#### WORK TO COMPLETE
Word for word, retype every line of the data.

====== SOURCE MATERIAL

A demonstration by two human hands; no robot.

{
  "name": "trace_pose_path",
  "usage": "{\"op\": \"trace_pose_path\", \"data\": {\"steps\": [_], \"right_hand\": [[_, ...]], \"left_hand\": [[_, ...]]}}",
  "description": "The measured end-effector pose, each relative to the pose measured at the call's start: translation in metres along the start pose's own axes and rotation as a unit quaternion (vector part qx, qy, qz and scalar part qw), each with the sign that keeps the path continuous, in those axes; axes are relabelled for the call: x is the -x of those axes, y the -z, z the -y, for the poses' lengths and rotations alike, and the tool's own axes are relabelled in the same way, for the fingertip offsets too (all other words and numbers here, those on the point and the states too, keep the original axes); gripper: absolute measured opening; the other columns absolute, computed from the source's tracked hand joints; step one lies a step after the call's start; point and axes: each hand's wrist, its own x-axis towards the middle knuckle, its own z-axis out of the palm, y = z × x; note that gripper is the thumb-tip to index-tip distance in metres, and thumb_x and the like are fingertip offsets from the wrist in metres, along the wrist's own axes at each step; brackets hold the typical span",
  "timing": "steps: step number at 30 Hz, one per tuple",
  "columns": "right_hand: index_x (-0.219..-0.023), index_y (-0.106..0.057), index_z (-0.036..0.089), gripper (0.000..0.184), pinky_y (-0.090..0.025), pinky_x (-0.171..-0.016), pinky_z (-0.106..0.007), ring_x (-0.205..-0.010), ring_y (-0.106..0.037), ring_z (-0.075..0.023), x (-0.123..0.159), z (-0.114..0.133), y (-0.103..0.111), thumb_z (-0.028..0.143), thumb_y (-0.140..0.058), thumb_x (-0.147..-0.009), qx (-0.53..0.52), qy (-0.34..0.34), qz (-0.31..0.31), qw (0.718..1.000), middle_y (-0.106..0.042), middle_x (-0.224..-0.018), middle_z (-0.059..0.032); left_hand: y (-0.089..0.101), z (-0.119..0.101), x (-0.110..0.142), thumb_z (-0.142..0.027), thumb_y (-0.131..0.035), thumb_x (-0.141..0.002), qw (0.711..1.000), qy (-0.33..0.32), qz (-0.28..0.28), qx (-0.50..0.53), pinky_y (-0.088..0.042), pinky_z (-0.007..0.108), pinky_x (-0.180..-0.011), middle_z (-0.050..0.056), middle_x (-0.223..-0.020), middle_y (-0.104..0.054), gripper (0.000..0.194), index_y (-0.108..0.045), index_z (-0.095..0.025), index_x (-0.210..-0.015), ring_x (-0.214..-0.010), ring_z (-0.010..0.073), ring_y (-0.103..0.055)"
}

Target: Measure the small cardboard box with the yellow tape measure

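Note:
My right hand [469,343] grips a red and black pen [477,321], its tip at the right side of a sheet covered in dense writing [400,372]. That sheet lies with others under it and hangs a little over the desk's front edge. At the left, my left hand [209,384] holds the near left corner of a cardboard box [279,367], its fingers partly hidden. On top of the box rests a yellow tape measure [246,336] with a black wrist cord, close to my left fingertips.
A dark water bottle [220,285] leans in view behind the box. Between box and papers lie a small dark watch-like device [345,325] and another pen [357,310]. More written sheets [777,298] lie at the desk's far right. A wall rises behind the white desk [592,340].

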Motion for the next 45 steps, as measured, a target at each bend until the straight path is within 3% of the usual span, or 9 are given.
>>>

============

#### TASK RESULT
A demonstration by two human hands; no robot.

{
  "name": "trace_pose_path",
  "usage": "{\"op\": \"trace_pose_path\", \"data\": {\"steps\": [_], \"right_hand\": [[_, ...]], \"left_hand\": [[_, ...]]}}",
  "description": "The measured end-effector pose, each relative to the pose measured at the call's start: translation in metres along the start pose's own axes and rotation as a unit quaternion (vector part qx, qy, qz and scalar part qw), each with the sign that keeps the path continuous, in those axes; axes are relabelled for the call: x is the -x of those axes, y the -z, z the -y, for the poses' lengths and rotations alike, and the tool's own axes are relabelled in the same way, for the fingertip offsets too (all other words and numbers here, those on the point and the states too, keep the original axes); gripper: absolute measured opening; the other columns absolute, computed from the source's tracked hand joints; step one lies a step after the call's start; point and axes: each hand's wrist, its own x-axis towards the middle knuckle, its own z-axis out of the palm, y = z × x; note that gripper is the thumb-tip to index-tip distance in metres, and thumb_x and the like are fingertip offsets from the wrist in metres, along the wrist's own axes at each step; brackets hold the typical span",
  "timing": "steps: step number at 30 Hz, one per tuple",
  "columns": "right_hand: index_x (-0.219..-0.023), index_y (-0.106..0.057), index_z (-0.036..0.089), gripper (0.000..0.184), pinky_y (-0.090..0.025), pinky_x (-0.171..-0.016), pinky_z (-0.106..0.007), ring_x (-0.205..-0.010), ring_y (-0.106..0.037), ring_z (-0.075..0.023), x (-0.123..0.159), z (-0.114..0.133), y (-0.103..0.111), thumb_z (-0.028..0.143), thumb_y (-0.140..0.058), thumb_x (-0.147..-0.009), qx (-0.53..0.52), qy (-0.34..0.34), qz (-0.31..0.31), qw (0.718..1.000), middle_y (-0.106..0.042), middle_x (-0.224..-0.018), middle_z (-0.059..0.032); left_hand: y (-0.089..0.101), z (-0.119..0.101), x (-0.110..0.142), thumb_z (-0.142..0.027), thumb_y (-0.131..0.035), thumb_x (-0.141..0.002), qw (0.711..1.000), qy (-0.33..0.32), qz (-0.28..0.28), qx (-0.50..0.53), pinky_y (-0.088..0.042), pinky_z (-0.007..0.108), pinky_x (-0.180..-0.011), middle_z (-0.050..0.056), middle_x (-0.223..-0.020), middle_y (-0.104..0.054), gripper (0.000..0.194), index_y (-0.108..0.045), index_z (-0.095..0.025), index_x (-0.210..-0.015), ring_x (-0.214..-0.010), ring_z (-0.010..0.073), ring_y (-0.103..0.055)"
}

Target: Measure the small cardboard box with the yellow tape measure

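Note:
My right hand [469,343] grips a red and black pen [477,321], its tip at the right side of a sheet covered in dense writing [400,372]. That sheet lies with others under it and hangs a little over the desk's front edge. At the left, my left hand [209,384] holds the near left corner of a cardboard box [279,367], its fingers partly hidden. On top of the box rests a yellow tape measure [246,336] with a black wrist cord, close to my left fingertips.
A dark water bottle [220,285] leans in view behind the box. Between box and papers lie a small dark watch-like device [345,325] and another pen [357,310]. More written sheets [777,298] lie at the desk's far right. A wall rises behind the white desk [592,340].
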
Motion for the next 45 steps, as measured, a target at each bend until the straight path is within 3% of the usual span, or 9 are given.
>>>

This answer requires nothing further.